Mount Kilimanjaro Ice Cap
Kilimanjaro National Park is one of Tanzania’s most visited parks. Opened in 1977, the park isn’t visited for its wildlife – although there is plenty to be seen. Rather trekkers head for the snow-capped figure of Mount Kilimanjaro – to climb it and claim to have visited the top of Africa.
Mount Kilimanjaro is Africa’s highest peak and is also one of the highest freestanding mountains in the world. As people climb to the peak they travel through cultivated farmlands, lush rainforest and alpine meadows, finally reaching the barren landscape of the mountain’s two summits.
The extent to which this snowy peak is melting is widely debated – and the extent to which climate change is to blame even more so. Other than climate change, deforestation at the mountain’s foothills is another factor blamed for the melting ice.
Whatever the cause of this ice melt, a study published by Nature in 2009 said the mountain could be bare as early as 2020-2022.
Jordan’s Dead Sea
The lowest spot on earth, the Dead Sea sit 417 metres below sea level.
The Dead Sea is actually a salt lake bordering Jordan, Israel and the West Bank. Its unique selling point is that this body of water has the highest concentration of salt in the world – due to the quantity of water evaporating from it being greater than that which flows into it.
While this salinity prevents life from being sustained in the lake – hence the name Dead Sea – it does mean that humans can float like a cork on the water. It is also said to have therapeutic minerals and provide relief for those who visit it for its healing properties.

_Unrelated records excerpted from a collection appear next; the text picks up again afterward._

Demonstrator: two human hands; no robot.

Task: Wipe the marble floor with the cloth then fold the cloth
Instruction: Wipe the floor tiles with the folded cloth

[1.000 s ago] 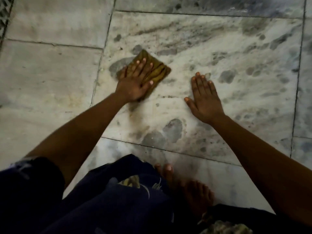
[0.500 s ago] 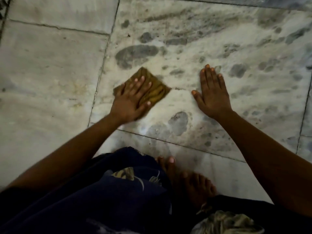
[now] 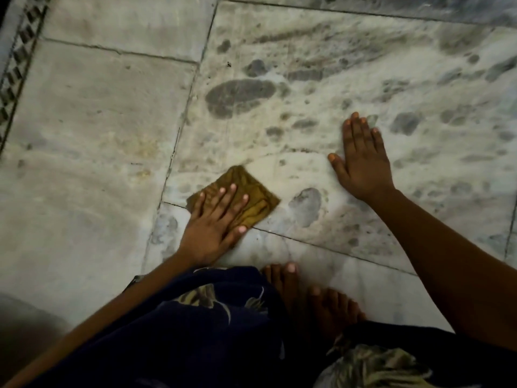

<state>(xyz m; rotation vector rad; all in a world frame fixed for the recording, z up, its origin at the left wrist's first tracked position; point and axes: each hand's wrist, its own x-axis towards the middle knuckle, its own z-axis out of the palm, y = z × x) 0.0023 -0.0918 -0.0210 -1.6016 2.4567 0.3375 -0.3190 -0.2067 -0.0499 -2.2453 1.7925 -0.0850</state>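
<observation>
A folded mustard-brown cloth (image 3: 251, 196) lies flat on the marble floor (image 3: 307, 88), close to a tile joint. My left hand (image 3: 214, 225) presses down on the cloth's near half with fingers spread; the far corner sticks out beyond the fingertips. My right hand (image 3: 361, 161) rests palm-down on bare marble to the right of the cloth, fingers together, holding nothing. The slab under both hands is white with grey blotches.
My bare feet (image 3: 316, 298) stand on the tile just below the cloth, with dark blue patterned clothing (image 3: 207, 326) over my knees. A dark patterned border strip (image 3: 19, 68) runs along the far left edge. Plainer pale tiles (image 3: 84, 135) lie to the left.
My left hand has dragged the cloth toward me, from the upper part of the blotched slab down to its near joint. My right hand has stayed planted on the floor.
</observation>
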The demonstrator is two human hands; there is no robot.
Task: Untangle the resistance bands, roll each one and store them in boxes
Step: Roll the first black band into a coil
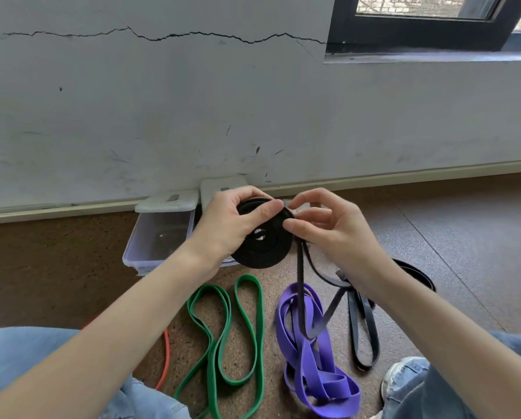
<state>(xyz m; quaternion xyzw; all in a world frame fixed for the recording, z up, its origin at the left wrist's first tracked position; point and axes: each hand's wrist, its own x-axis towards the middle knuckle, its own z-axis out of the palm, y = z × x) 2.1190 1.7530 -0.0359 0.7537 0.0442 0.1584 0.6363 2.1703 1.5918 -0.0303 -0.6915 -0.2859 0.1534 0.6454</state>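
Box (159,237) (lid off) behind black roll (262,237), contents unclear.

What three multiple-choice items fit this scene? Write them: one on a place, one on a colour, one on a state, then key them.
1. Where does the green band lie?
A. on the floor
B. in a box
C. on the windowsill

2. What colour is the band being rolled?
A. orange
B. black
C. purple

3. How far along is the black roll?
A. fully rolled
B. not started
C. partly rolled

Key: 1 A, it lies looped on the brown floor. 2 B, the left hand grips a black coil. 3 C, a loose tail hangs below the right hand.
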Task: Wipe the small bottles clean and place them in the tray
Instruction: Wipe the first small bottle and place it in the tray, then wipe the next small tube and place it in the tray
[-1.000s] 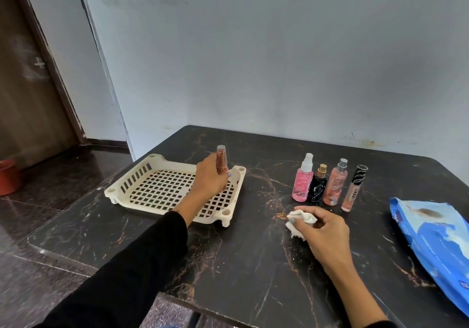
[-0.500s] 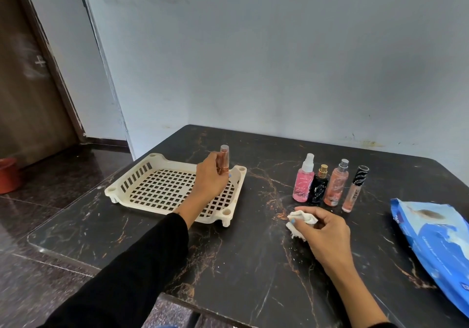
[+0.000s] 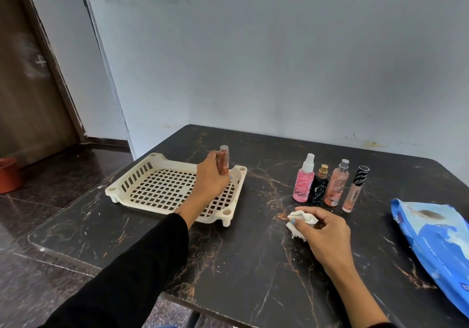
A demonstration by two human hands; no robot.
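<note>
My left hand (image 3: pixel 212 178) grips a slim copper-coloured bottle (image 3: pixel 223 160) upright over the far right corner of the cream lattice tray (image 3: pixel 132 178). My right hand (image 3: pixel 321 228) rests on the table, closed around a crumpled white wipe (image 3: pixel 298 222). Behind it a row of small bottles stands upright: a pink spray bottle (image 3: pixel 304 181), a black bottle with a gold cap (image 3: pixel 319 186), a peach spray bottle (image 3: pixel 337 185) and a thin lip gloss tube (image 3: pixel 354 190).
A blue pack of wipes (image 3: pixel 436 241) lies at the table's right edge. The dark marble table (image 3: pixel 241 264) stands against a grey wall. To the left are a glossy floor, a brown door and an orange pot (image 3: pixel 9 175).
My left hand with the copper bottle has shifted slightly toward the tray's far right corner. My right hand stays put on the wipe.
</note>
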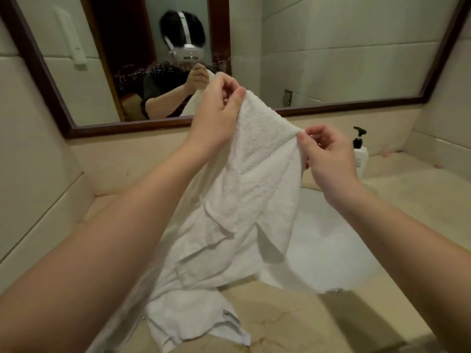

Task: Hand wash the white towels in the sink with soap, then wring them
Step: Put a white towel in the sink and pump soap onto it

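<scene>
Holding a white towel (257, 179) up by its top edge, both hands work above the sink (331, 250). Left hand (216, 115): fingers curled, thumb and fingertips pinching the towel's upper left corner, raised higher than the other hand and in front of the mirror (331, 59). Right hand (328, 159): thumb pressed against curled fingers, pinching the edge further right and lower. Top edge runs slanted between the two grips.

Towel hangs down from the hands in loose folds and creases. Lower part drapes over the sink's near rim and onto the tabletop (280, 322), where a hemmed corner with a small grey tag (230, 315) lies flat, nearest the camera. Whether this lower cloth is the same towel or a second one lying under it, I cannot tell.

Sink: white basin set into the beige marbled tabletop, showing to the right of and behind the hanging towel; interior pale and blurred (contents not readable).

Pump bottle (360, 154), white body with black pump head, stands on the tabletop behind the sink to the right, partly hidden by the right hand.

Mirror has a dark wooden frame, mounted on the tiled wall behind the sink. Reflection shows the person with a white head-mounted device, hands raised with the towel.
</scene>
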`<state>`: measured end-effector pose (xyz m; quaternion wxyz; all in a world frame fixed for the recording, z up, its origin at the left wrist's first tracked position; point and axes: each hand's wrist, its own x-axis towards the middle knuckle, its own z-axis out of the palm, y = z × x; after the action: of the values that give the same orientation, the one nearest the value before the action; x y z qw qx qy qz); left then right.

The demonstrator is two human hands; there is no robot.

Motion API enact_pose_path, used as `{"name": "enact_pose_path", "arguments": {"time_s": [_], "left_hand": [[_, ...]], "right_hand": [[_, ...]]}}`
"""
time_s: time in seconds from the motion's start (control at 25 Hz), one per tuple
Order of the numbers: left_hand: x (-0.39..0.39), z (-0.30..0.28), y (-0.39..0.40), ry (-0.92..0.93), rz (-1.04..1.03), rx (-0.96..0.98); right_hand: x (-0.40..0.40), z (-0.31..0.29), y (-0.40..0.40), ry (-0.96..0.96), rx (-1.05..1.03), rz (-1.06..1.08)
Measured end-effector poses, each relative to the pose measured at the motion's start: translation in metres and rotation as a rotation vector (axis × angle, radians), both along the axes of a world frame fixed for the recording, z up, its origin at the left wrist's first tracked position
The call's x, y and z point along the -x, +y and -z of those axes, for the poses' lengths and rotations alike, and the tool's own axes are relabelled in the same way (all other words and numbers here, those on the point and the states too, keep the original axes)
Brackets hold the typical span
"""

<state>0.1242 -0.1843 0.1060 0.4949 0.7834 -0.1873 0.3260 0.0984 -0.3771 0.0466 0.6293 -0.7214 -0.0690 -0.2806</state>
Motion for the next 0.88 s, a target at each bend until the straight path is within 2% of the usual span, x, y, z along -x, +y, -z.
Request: {"name": "enact_pose_path", "arguments": {"time_s": [0.12,0.2,0.4,0.48,0.6,0.68,0.8,0.88], "left_hand": [[-0.023,-0.010,-0.040,0.050,0.085,0.082],[-0.039,-0.007,-0.064,0.127,0.146,0.066],[-0.069,0.029,-0.117,0.305,0.299,0.096],[-0.075,0.049,-0.133,0.417,0.343,0.070],[-0.074,0.079,-0.140,0.571,0.381,-0.042],[-0.066,0.093,-0.131,0.642,0.405,-0.157],[-0.065,0.112,-0.108,0.709,0.424,-0.436],[-0.070,0.124,-0.094,0.721,0.447,-0.510]], "right_hand": [[-0.014,-0.007,-0.035,0.006,-0.066,0.085],[-0.023,-0.006,-0.060,0.034,-0.078,0.132],[-0.032,0.022,-0.112,0.172,-0.030,0.238],[-0.033,0.034,-0.129,0.201,-0.073,0.305],[-0.034,0.059,-0.147,0.258,-0.119,0.283],[-0.034,0.076,-0.144,0.323,-0.109,0.181],[-0.034,0.095,-0.126,0.411,-0.076,0.040],[-0.035,0.102,-0.117,0.456,-0.065,-0.058]]}}
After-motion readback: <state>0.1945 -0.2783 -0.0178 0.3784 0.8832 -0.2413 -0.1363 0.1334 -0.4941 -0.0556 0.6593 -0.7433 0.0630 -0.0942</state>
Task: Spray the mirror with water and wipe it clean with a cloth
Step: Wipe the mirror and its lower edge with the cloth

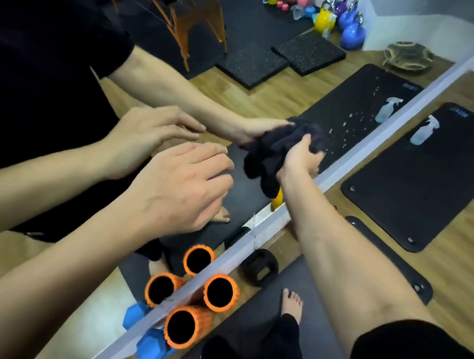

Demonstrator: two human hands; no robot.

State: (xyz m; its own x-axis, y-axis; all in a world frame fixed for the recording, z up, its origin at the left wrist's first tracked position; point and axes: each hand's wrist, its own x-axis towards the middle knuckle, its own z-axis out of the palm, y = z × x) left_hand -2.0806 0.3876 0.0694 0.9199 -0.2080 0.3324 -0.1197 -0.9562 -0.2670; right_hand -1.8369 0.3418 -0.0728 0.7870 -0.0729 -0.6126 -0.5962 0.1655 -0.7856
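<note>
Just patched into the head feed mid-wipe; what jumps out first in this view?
The right hand presses a bunched dark cloth against the mirror, with water droplets beaded on the glass just beyond it, up and to the right. The left hand hovers empty near the glass, at left of centre. Orange foam rollers stand at the mirror's base at bottom centre, and the spray bottle sits on a black mat at right.

Right hand (300, 159) pressing dark cloth (276, 151) on mirror (238, 97), left hand (182, 185) hovering open, droplets nearby
</note>
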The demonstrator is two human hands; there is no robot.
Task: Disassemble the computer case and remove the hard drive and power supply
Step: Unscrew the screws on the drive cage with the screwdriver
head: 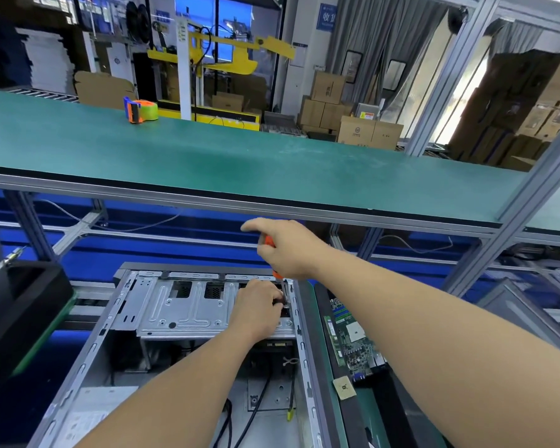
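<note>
An open grey computer case (88,357) lies on its side in front of me, with its silver drive cage (181,305) at the far end. My right hand (288,250) grips an orange-handled screwdriver (269,241) held upright, its shaft pointing down at the cage's right edge. My left hand (256,313) rests on the right part of the cage, fingers pinched around the screwdriver's tip by the case wall. Black cables (259,402) run along the case floor. The hard drive and power supply are not clearly visible.
A green circuit board (349,341) lies on a tray right of the case. A black box (23,305) stands at the left. A raised green shelf (240,156) crosses above, with a tape dispenser (140,110) on it. Cardboard boxes (369,132) stand behind.
</note>
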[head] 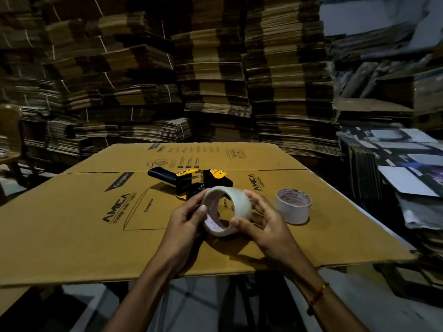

But in the last four decades the Dead Sea has shrunk by a third – leaving once seaside resorts and restaurant over a mile from shore. Environmentalists are warning that unless this rate is slowed, the sea could have disappeared completely by 2050.
The main cause behind this disappearance is due to the water that used to feed into the lake being diverted for industry, agriculture and domestic use in both Israel and Jordan.
Climate change is predicted to make the area even more arid, putting further pressure on water resources.